YouTubeなどの動画投稿サイトでは、キャッシュに保存するファイルに便宜的な名前を付けます。そのままでは、せっかく保存したファイルが何の動画かわかりませんし、2つめのファイルをダウンロードしようとすると、ファイル名がバッティングしてしまいます。なので、上記Sample4でコピーするとき、コピー先のファイルに任意の名前を付けておきましょう。

Sub Sample4()
    Dim Shell As Object, CashFolder As Object, FSO As Object
    Dim Folder As Object, File As Object, NewName As String
    NewName = InputBox("新しいファイル名は?")
    If NewName = "" Then Exit Sub
    If Right(NewName, 3) <> "flv" Then NewName = NewName & ".flv"

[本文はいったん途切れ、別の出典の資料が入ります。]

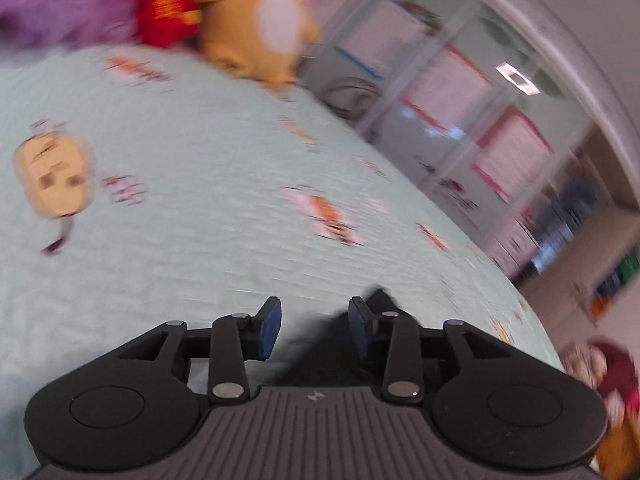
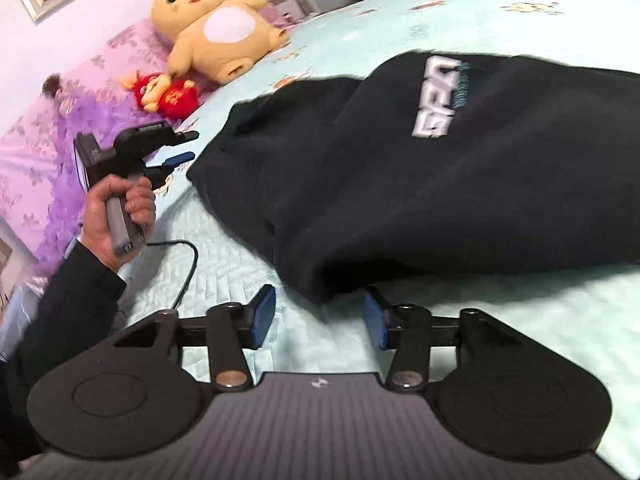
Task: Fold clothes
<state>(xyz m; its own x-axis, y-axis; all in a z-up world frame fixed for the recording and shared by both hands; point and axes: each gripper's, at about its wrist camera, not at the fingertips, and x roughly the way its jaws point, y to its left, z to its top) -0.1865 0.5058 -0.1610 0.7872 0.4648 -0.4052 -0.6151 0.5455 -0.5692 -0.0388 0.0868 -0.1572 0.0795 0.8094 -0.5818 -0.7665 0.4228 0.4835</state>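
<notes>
A: Left wrist view first. What do you see?

B: A blurred picture. The left hand-held gripper (image 1: 314, 330) has its blue pads (image 1: 269, 330) standing apart. A dark bit of cloth shows low between them, close to the right pad; whether it touches that pad I cannot tell. The pads do not press on it.

A: And beneath?

B: The bed (image 1: 180, 200), covered in a pale green quilt with small cartoon prints. At its far edge lie a yellow plush toy (image 1: 260, 24) and a red plush toy (image 1: 166, 20), beside purple bedding (image 1: 60, 4).

A: Right wrist view?

B: The right hand-held gripper (image 2: 318, 320) has its jaws parted, with bare quilt between the pads. The black sweatshirt (image 2: 440, 184) lies just ahead of it, spread across the middle of the bed (image 2: 480, 20), a white logo (image 2: 436, 96) facing up. Its near hem hangs just above the right pad; I cannot tell whether they touch.

A: The other gripper?

B: The left hand-held gripper (image 2: 188, 146) is seen from the side at the sweatshirt's left edge, jaws apart, nothing in them. A person's hand (image 2: 116, 216) in a dark sleeve (image 2: 72, 292) grasps its handle, and a black cable (image 2: 186, 272) runs over the quilt below
</notes>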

    NewName = "C:\" & NewName
    Set FSO = CreateObject("Scripting.FileSystemObject")
    Set Shell = CreateObject("Shell.Application")
    Set CashFolder = Shell.Namespace(&H20)

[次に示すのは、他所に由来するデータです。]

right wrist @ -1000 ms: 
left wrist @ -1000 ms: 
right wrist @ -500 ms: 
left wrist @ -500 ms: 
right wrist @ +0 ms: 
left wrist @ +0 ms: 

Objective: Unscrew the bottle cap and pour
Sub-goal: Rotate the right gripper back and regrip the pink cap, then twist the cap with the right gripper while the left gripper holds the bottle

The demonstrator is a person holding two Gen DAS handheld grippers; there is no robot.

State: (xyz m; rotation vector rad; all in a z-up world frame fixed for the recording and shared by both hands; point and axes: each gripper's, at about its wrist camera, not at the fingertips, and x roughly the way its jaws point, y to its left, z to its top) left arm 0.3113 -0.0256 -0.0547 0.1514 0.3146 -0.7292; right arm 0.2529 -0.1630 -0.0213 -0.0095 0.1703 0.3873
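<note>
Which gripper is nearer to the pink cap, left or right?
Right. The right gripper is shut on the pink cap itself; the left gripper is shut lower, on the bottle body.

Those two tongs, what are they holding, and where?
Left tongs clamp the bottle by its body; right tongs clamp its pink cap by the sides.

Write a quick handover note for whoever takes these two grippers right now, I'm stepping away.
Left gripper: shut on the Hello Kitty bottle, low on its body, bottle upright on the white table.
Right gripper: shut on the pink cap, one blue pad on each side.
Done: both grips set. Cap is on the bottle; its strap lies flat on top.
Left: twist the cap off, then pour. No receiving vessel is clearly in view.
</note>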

    For Each Folder In FSO.GetFolder(CashFolder.Self.Path & "\Content.IE5").SubFolders
        For Each File In Folder.Files
            ''キャッシュフォルダ内のflvファイルを名前を変えてコピーする
            If FSO.GetExtensionName(File) = "flv" Then
                FSO.CopyFile File.Path, NewName
            End If
        Next File
    Next Folder
    Set CashFolder = Nothing
    Set Shell = Nothing
    Set FSO = Nothing
End Sub

以上です。

FileSystemObjectのサンプルということですから、思い切り簡素化していますが、この考え方で、YouTubeとFC2動画からダウンロードできています。あとは、それぞれ必要な処理を加えてください。あ、もちろん、Youtubeなど動画配信サイト側の仕様が変更になるなど、この考え方では通用しなくなる場合もあるでしょうから、そのときはまた別の手を考えてください。